Courtesy "Forbidden Broadway" |
If you haven’t yet been out to Edmonds and attended any of
the multitude of entertainments at their now 6-year-old revamped performance
venue, Edmonds Center for the Arts (ECA), you can get on their mailing list. It’s
at 401 4th Avenue North, just north of Main Street in downtown
Edmonds. They claim that they’ve hosted over 1,000 events there in the last six
years!
A recent event at ECA was a one-night presentation of Forbidden Broadway. Forbidden Broadway has been around in various spoofy variations for
some years. This particular iteration is subtitled: Alive and Kicking.
Creator Gerard Alessandrini keeps it updated, adding new
jokes and newly skewered musicals as they debut on Broadway. It’s won a number
of award from New York-centric award organizations, like Drama Critics’ Circle,
and the Obie. Some of the actors cast in it have gone on to star in other
Broadway shows or television and movies. Alessandrini started the whole thing
off in 1982.
The production at ECA on March 15th starred Gina
Kreiezmar, Kevin B. McGlynn, Craig Laurie, and Jeanne Montano. The pianist/music
director was Catherine Stornetta. Kreiezmar has been part of the fun since
1992. She showed amazing versatility as a mimic when she sang like Patti
Lupone, Ethel Merman, Liza Minelli and Mary Poppins.
Montano, another veteran of FB versions, also had some great
moments of mimicry as she took on Sarah Brightman and Fantine from Les
Miserables – in an extended funny skit about Les Miz where they pretended they
were whirled around the stage on the circling set. Laurie and McGlynn also
amped up the fun with spoofs of The Lion King (the circle of mice), Beauty and
the Beast, Oklahoma, Yoko Ono, Mandy Patinkin, Avenue Q puppets, Chicago,
Jersey Boys, the Book of Mormon and Once.
Each of the two short acts was full of jokes about banal
storylines, producers focused more on making money than on making good shows,
and creating jokes that musical theater insiders could love to laugh at.
Stornetta kept the music coming as the one-person band.

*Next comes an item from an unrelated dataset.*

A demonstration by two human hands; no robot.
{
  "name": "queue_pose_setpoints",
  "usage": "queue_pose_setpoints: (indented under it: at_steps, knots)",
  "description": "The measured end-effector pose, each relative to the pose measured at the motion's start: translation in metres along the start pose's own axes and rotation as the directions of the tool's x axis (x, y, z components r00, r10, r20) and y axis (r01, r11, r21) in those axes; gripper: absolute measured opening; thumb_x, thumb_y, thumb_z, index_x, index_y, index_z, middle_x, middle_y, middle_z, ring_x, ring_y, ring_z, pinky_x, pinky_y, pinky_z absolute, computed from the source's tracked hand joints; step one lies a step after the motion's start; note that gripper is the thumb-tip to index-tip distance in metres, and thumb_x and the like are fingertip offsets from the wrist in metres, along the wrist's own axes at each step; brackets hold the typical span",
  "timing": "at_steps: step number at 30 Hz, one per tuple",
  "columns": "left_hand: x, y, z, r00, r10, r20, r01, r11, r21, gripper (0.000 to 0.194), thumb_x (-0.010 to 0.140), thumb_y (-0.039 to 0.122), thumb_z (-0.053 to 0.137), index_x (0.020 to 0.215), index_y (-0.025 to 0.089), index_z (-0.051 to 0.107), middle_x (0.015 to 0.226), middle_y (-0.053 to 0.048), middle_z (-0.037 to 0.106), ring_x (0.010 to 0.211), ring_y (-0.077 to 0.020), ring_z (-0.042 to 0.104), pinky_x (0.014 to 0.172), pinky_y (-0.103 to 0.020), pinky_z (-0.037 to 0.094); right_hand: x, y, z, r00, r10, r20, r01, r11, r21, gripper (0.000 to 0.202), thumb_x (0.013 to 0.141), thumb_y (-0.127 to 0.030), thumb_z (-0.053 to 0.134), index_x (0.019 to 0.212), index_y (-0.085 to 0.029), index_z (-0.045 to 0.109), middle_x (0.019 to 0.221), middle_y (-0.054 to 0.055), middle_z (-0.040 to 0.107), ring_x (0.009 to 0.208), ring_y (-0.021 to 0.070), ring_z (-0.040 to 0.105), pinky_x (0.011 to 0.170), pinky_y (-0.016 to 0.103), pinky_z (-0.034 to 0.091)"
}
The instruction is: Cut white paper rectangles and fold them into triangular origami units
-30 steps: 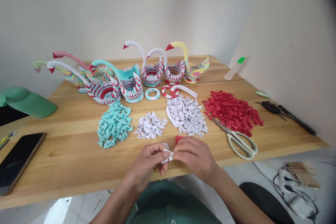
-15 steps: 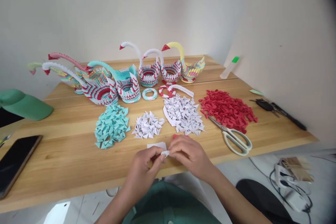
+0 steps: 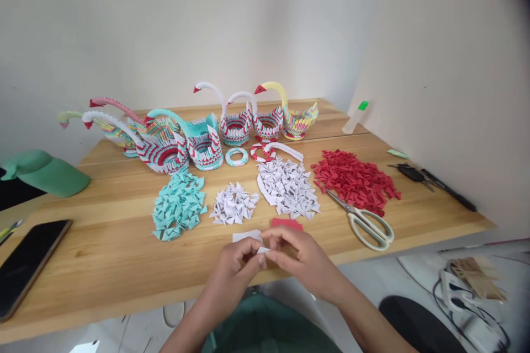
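Observation:
A small folded piece of white paper (image 3: pixel 263 250) is between my hands, just above the front edge of the table. My left hand (image 3: pixel 237 266) pinches its left side between thumb and index finger. Curled around the right end, my right hand (image 3: pixel 301 258) has its thumb against the paper and its index finger arched above. Behind the fingers lies a stack of white paper slips (image 3: pixel 245 235), partly hidden. Beside it, red paper slips (image 3: pixel 287 224) rest just beyond my right hand.
Piles of turquoise (image 3: pixel 179 207), white (image 3: pixel 290 187) and red folded pieces (image 3: pixel 354 176) lie ahead, with a smaller white pile (image 3: pixel 234 203). Scissors (image 3: pixel 364 223) rest at right, a phone (image 3: pixel 31 265) at left. Several paper swans (image 3: pixel 205 149) stand behind.
My right index finger has lifted from the paper, opening a gap to the thumb. The red slips show more fully. The whole view has shifted slightly.

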State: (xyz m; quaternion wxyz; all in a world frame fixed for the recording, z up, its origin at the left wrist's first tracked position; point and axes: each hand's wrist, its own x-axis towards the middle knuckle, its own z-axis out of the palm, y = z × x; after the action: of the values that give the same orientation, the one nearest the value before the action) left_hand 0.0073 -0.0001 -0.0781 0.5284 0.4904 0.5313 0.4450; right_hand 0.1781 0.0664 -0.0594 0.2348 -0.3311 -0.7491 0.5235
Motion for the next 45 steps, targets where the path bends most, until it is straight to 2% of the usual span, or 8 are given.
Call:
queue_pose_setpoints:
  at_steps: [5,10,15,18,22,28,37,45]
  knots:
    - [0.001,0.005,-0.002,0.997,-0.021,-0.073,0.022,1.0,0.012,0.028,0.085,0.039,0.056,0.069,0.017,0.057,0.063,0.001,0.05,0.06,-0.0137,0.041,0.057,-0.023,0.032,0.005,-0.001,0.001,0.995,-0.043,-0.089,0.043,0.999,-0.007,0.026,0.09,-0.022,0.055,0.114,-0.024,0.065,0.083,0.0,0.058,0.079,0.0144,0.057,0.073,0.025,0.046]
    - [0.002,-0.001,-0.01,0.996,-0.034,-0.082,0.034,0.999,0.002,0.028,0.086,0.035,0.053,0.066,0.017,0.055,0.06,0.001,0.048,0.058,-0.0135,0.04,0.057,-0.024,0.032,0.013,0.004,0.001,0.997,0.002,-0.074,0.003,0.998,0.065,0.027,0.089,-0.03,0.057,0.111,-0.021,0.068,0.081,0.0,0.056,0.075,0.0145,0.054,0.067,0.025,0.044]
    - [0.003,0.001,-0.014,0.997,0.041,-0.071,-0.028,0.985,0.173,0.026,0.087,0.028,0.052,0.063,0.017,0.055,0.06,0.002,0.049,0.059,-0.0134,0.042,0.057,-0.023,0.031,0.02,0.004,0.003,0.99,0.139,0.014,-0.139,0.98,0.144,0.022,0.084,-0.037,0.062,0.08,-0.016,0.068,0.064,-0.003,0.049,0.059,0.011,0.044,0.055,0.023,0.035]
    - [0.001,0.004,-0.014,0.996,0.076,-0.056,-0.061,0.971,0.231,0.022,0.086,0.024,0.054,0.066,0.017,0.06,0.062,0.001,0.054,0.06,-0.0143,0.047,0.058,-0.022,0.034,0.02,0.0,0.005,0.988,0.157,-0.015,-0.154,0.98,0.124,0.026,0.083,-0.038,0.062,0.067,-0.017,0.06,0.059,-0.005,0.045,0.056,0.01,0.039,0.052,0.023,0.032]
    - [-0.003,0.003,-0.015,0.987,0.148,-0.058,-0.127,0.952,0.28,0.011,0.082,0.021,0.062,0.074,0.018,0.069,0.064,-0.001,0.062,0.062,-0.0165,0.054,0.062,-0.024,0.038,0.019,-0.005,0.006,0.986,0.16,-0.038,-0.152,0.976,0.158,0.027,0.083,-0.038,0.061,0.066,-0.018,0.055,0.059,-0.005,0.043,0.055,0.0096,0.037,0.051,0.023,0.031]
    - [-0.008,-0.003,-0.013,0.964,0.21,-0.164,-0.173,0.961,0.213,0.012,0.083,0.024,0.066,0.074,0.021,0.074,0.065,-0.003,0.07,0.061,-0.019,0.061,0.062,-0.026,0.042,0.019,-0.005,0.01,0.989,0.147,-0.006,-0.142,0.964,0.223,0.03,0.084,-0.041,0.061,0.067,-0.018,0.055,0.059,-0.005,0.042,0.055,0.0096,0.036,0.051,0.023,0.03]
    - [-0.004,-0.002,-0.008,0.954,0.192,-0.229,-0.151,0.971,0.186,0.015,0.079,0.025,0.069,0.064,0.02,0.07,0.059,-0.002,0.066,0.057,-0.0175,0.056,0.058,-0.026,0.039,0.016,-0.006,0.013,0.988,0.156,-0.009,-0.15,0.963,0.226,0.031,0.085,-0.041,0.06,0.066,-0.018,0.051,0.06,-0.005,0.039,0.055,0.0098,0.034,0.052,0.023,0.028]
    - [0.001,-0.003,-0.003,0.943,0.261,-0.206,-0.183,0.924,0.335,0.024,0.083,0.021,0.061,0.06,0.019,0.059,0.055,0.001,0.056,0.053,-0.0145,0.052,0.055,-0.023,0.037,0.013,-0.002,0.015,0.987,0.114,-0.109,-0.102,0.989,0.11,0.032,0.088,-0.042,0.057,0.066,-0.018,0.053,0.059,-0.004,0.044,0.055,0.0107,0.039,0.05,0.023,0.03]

It was a top-notch production and a shame that it was only
resident for the one evening. That is often the case with performances at ECA,
so if this is the kind of fare you like, you’d do well to attend to the
calendar of events or the emails to make sure you get to see those one-night
offerings.
For more information, go to www.ec4arts.org
or call 425-275-9595.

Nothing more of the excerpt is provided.